Lord Nelson and the Strand
On a bright, cold afternoon at the end of January 2003 I made my way down the Strand towards Trafalgar Square in the company of American audio artist and playwright Gregory Whitehead and BBC radio producer Neil McCarthy. Ahead of us, high up on the column in Trafalgar Square and silhouetted against a clear blue wintry sky, was Lord Nelson. In my handbag was a single strand of his hair.
Well, not so much a strand, more a split end – the wisp was so tiny it was barely visible to the naked eye – bought by Gregory, on eBay, for $52.50. We were heading for a collectors’ shop half-way down the Strand where we leafed through files of plastic pockets containing hair from the heads of the famous and the long dead: Charles Dickens, Abraham Lincoln, John F. Kennedy, and Marilyn Monroe. Together we were making a programme for Radio 4 in which we were exploring the authenticity of our relic, and contemplating our responsibilities in being in possession of it. ((On One Lost Hair, BBC Radio 4, May 10, 2004. The title of the programme is an anagram of Horatio Nelson.))

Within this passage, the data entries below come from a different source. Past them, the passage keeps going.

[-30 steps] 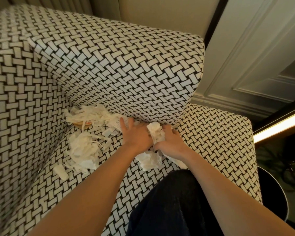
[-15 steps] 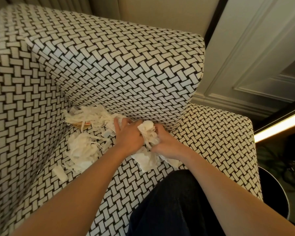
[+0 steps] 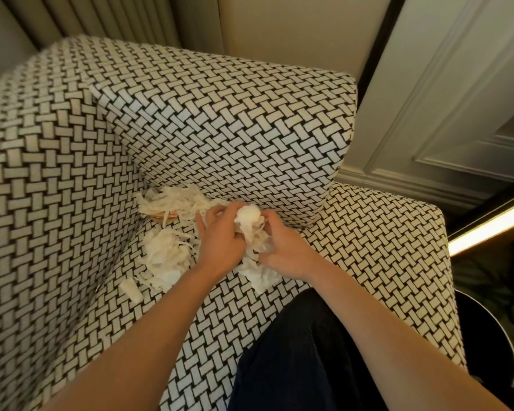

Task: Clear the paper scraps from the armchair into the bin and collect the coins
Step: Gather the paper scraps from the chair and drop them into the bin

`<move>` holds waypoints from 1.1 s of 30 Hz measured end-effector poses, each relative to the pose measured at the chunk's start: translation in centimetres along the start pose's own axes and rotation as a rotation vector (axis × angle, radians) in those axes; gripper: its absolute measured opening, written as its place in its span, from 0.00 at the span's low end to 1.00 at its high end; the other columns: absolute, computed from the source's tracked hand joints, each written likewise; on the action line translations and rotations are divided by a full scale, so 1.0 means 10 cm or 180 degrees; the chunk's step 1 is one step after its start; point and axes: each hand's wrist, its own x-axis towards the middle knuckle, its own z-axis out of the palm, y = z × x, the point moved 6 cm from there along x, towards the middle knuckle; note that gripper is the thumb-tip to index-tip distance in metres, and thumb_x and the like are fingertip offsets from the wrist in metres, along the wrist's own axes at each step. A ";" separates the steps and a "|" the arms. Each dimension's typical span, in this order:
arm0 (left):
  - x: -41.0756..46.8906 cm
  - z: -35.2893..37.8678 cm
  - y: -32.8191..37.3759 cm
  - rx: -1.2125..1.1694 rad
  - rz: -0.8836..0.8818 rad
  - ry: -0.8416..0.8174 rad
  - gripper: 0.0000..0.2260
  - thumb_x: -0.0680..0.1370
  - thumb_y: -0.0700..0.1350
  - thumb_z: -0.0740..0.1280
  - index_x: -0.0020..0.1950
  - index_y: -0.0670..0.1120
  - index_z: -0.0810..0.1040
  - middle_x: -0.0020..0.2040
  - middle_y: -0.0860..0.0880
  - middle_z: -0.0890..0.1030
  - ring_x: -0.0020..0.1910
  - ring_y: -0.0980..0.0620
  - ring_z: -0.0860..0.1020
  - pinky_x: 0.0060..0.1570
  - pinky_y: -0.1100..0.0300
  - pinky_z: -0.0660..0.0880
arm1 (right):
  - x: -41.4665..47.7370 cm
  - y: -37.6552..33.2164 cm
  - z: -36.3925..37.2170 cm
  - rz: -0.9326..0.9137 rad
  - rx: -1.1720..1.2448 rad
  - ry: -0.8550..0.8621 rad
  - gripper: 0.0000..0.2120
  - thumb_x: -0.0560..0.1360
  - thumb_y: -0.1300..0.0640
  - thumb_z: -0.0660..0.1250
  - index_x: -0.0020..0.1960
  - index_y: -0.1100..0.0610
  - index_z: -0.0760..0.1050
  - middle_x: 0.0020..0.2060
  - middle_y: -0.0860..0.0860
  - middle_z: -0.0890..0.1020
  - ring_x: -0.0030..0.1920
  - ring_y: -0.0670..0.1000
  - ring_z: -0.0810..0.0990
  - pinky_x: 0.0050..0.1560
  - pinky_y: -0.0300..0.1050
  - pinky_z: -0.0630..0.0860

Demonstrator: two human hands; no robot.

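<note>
On the armchair (image 3: 220,129) seat, the left hand (image 3: 220,241) and right hand (image 3: 285,250) both gripped one paper wad (image 3: 248,218) between them; loose scraps (image 3: 163,253) lay just beside the left hand.

no readable text, no labels, no numbers

pleated beige curtain (image 3: 107,19) top left; white panelled wall (image 3: 445,99) right; warm light strip (image 3: 487,229) below it
</note>
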 end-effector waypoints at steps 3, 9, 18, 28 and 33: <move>-0.09 -0.16 0.15 -0.0095 0.0052 0.0090 0.27 0.71 0.30 0.61 0.67 0.49 0.70 0.51 0.55 0.66 0.69 0.51 0.58 0.73 0.49 0.36 | -0.08 -0.06 -0.09 -0.0171 0.0244 0.0329 0.28 0.72 0.66 0.67 0.68 0.54 0.62 0.56 0.47 0.76 0.53 0.45 0.76 0.50 0.32 0.72; -0.18 -0.25 0.21 -0.0013 0.0079 -0.0129 0.24 0.74 0.40 0.64 0.69 0.55 0.67 0.59 0.51 0.75 0.68 0.48 0.62 0.72 0.43 0.43 | -0.26 -0.10 -0.27 -0.0303 0.0036 0.0806 0.22 0.73 0.59 0.70 0.66 0.54 0.69 0.60 0.48 0.76 0.56 0.46 0.75 0.55 0.39 0.72; -0.33 -0.31 -0.01 0.0021 -0.0143 -0.0316 0.26 0.74 0.49 0.68 0.72 0.56 0.65 0.67 0.53 0.73 0.70 0.47 0.66 0.71 0.39 0.54 | -0.52 -0.07 -0.46 -0.0156 -0.0497 0.1437 0.08 0.75 0.55 0.67 0.55 0.52 0.77 0.48 0.45 0.80 0.46 0.46 0.78 0.45 0.32 0.72; -0.41 -0.22 -0.19 0.0580 -0.0149 -0.0558 0.21 0.76 0.43 0.67 0.68 0.54 0.70 0.70 0.51 0.70 0.68 0.48 0.67 0.66 0.51 0.66 | -0.55 -0.13 -0.45 -0.0018 -0.1079 0.1481 0.16 0.75 0.62 0.64 0.62 0.54 0.73 0.60 0.52 0.75 0.49 0.49 0.77 0.53 0.44 0.74; -0.56 -0.04 -0.28 0.1172 0.0000 -0.0940 0.23 0.79 0.47 0.63 0.73 0.55 0.64 0.72 0.51 0.67 0.69 0.45 0.65 0.66 0.51 0.64 | -0.43 0.03 -0.27 0.0467 -0.1067 0.0462 0.32 0.71 0.60 0.67 0.72 0.49 0.62 0.68 0.55 0.65 0.61 0.55 0.71 0.58 0.45 0.68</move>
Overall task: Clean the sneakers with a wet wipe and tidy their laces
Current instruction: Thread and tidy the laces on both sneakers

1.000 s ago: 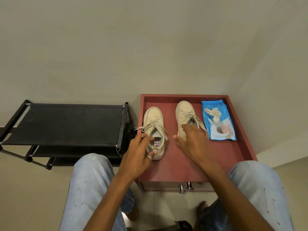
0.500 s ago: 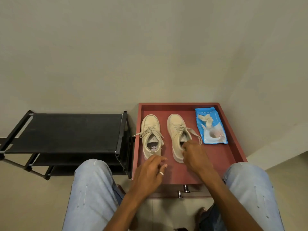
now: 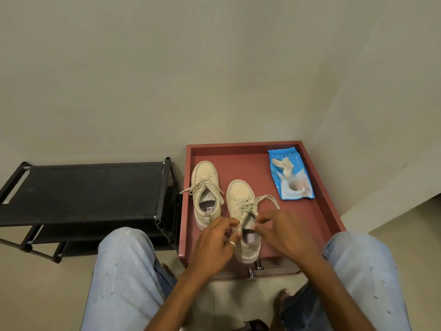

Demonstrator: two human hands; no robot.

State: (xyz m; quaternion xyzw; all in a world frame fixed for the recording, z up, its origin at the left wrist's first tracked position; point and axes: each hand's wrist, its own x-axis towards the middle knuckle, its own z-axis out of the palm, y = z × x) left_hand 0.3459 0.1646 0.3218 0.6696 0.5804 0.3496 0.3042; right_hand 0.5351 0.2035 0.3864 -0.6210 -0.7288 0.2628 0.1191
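The near sneaker (image 3: 241, 199) sits at the red table's (image 3: 187, 199) 6 o'clock edge, left hand (image 3: 213, 242) curled pinching its collar and right hand (image 3: 284, 232) pinching its laces (image 3: 244, 207), so a sharp tug could tip it off the lip or knot the loose loop.

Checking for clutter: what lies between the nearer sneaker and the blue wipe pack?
Head view: only a lace loop from the nearer sneaker, on otherwise bare red tabletop.

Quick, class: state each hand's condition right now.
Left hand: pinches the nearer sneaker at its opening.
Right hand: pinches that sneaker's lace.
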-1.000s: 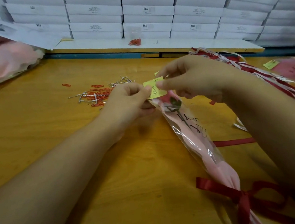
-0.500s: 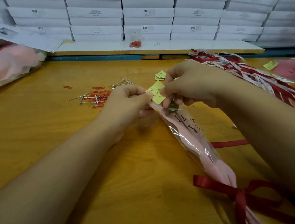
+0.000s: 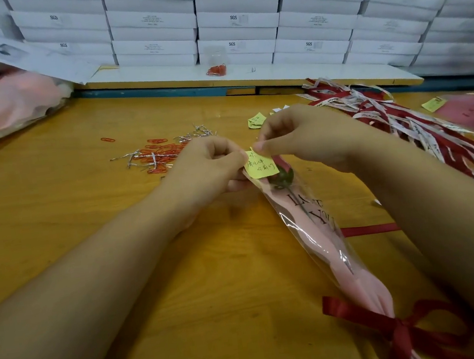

Earlier in the day we had presented our strand to Nelson scholar Colin White. He told us that, as the hero lay dying from a fatal gunshot wound during the Battle of Trafalgar, on 21st October 1805, ‘one of… [his final instructions] was: “Pray let my dear Lady Hamilton [Nelson’s lover] have all my hair and everything belonging to me.’ He added that,
‘It is quite clear that [Nelson’s flag captain] Hardy kept some for himself, but most of the hair went to Emma [Hamilton], including the biggest piece of all which is Nelson’s pigtail. That pigtail passed into the hands of Horatia Nelson, the daughter of Nelson and Emma…[who] would respond to requests from people asking for a relic of her father.’((Colin White, cited in Gregory Whitehead, “On One Last Hair,” Cabinet magazine, issue 16: “The Sea,” Winter 2004/05, http://www.cabinetmagazine.org/issues/16/whitehead.php (accessed January 10, 2016).))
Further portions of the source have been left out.